DOI: 10.1097/mcc.0000000000001408 ISSN: 1070-5295

Generative artificial intelligence for outcome prediction in critical care: the future is now?

Jessica D. Workum, Christian Jung, Michael Beil

Purpose of review

Artificial intelligence (AI) is expected to transform critical care in fundamental ways. The last generation of AI, i.e. generative AI, provides new capabilities to process and generate sequences of data points, such past clinical events, to forecast outcome trajectories. This technology has evolved rapidly in the past year and shown the potential to improve outcome prediction.

Recent findings

The number of publications in this field is still limited indicating major challenges. There are two approaches to use generative AI to predict outcomes – text- and event-based. Whereas large language models (LLM) were deployed to process clinical notes and produce text, generative trajectory models (GTM) analyze sequences of discrete events, such as diagnoses or test results, to predict outcome events.

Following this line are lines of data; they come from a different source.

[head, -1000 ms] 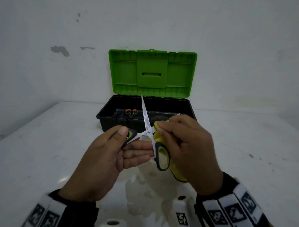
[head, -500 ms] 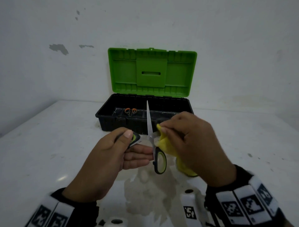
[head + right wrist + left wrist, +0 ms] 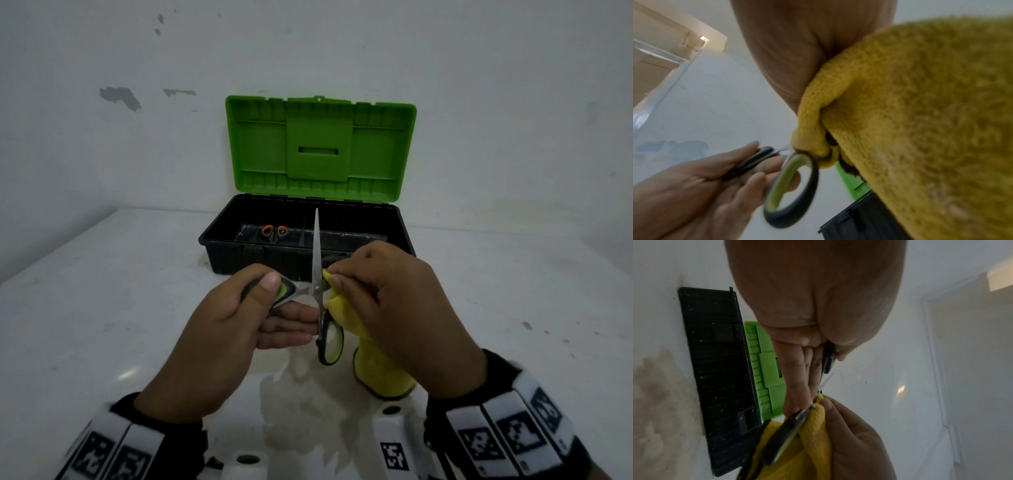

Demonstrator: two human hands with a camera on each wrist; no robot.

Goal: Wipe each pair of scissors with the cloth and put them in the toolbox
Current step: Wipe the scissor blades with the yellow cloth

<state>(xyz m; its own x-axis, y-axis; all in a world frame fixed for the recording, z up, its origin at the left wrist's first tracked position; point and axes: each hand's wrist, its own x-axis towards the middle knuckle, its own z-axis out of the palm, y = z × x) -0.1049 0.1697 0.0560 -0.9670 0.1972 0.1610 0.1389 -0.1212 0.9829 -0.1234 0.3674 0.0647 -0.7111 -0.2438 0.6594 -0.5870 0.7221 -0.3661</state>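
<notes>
My left hand (image 3: 260,308) grips one black-and-green handle of a pair of spread scissors (image 3: 318,284), thumb on top. One blade points straight up in front of the toolbox (image 3: 219,250); the free handle ring (image 3: 330,342) hangs down. My right hand (image 3: 373,294) pinches a yellow cloth (image 3: 346,318) against the scissors by the pivot; the second blade is hidden under it. The left wrist view shows the cloth (image 3: 813,443) beside the dark handle (image 3: 785,439). In the right wrist view the cloth (image 3: 910,113) fills the frame above the ring (image 3: 791,191). Orange-handled scissors (image 3: 274,231) lie inside the box.
The black toolbox stands open at the back of the white table (image 3: 102,308), its green lid (image 3: 318,147) upright against the wall. A damp stain (image 3: 308,411) marks the table under my hands. White camera mounts (image 3: 394,442) sit at the near edge.
The upright blade has swung from a left lean to vertical. My right hand with the cloth has slid right and down along the scissors toward the pivot. The left hand holds steady.
</notes>
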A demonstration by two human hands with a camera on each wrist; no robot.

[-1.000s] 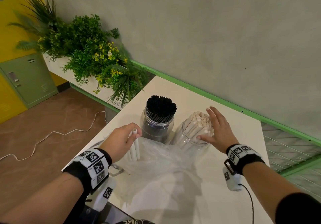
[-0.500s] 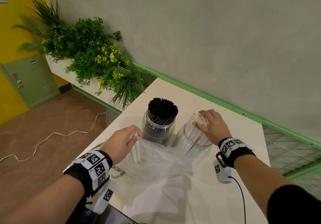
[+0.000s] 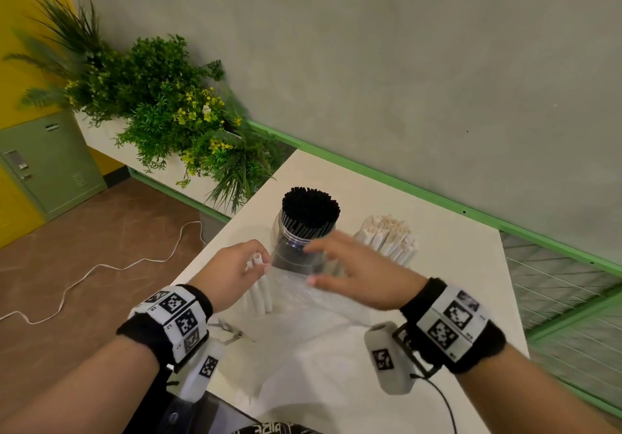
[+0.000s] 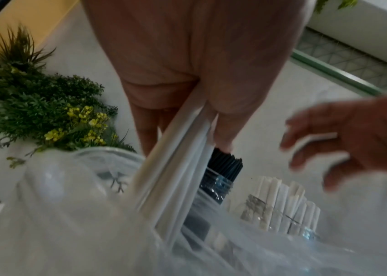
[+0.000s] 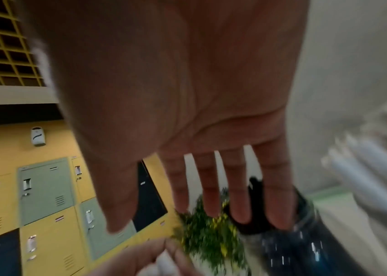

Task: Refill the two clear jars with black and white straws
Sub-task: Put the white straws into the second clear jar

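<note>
Grey wall and a green rail back a white counter [image 3: 447, 265], with a planter of greenery [image 3: 168, 113] off its far left corner and lockers beyond. On the counter stand two clear jars side by side: the left jar [image 3: 296, 248] packed with black straws [image 3: 309, 206], the right jar [image 4: 279, 218] full of white straws [image 3: 387, 235], its glass largely hidden in the head view behind the right hand. A clear plastic bag [image 3: 303, 302] lies crumpled just in front of them. The left hand [image 3: 232, 268] pinches a small bundle of white straws, the spares [image 3: 261, 285], near their top between thumb and curled fingers, holding them roughly upright with their lower ends down in the bag. The right hand [image 3: 353, 272] hangs between the bundle and the jars, fingers spread and straight, holding nothing; motion blur hides whether it brushes the black jar. Both jars look nearly full, so the task seems close to its end, and the step in hand is probably getting this last bundle into the white jar. That would call for the free hand to take the spares or steady the jar, and then for threading them in among tightly packed straws, where a tilted jar or a bent straw is the risk.
</note>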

LLM have to extract information from text which may vary substantially in content, granularity and style and, thus, struggle with reliable forecasts. GTM appear to perform significantly better, notably when trained at scale with diverse datasets from various healthcare systems.

Summary

Generative AI may shift prognostication in critical care from static risk scoring to models that sequentially simulate “what happens next,” but the current evidence remains preliminary and does not yet justify incorporation into bedside clinical decision-making.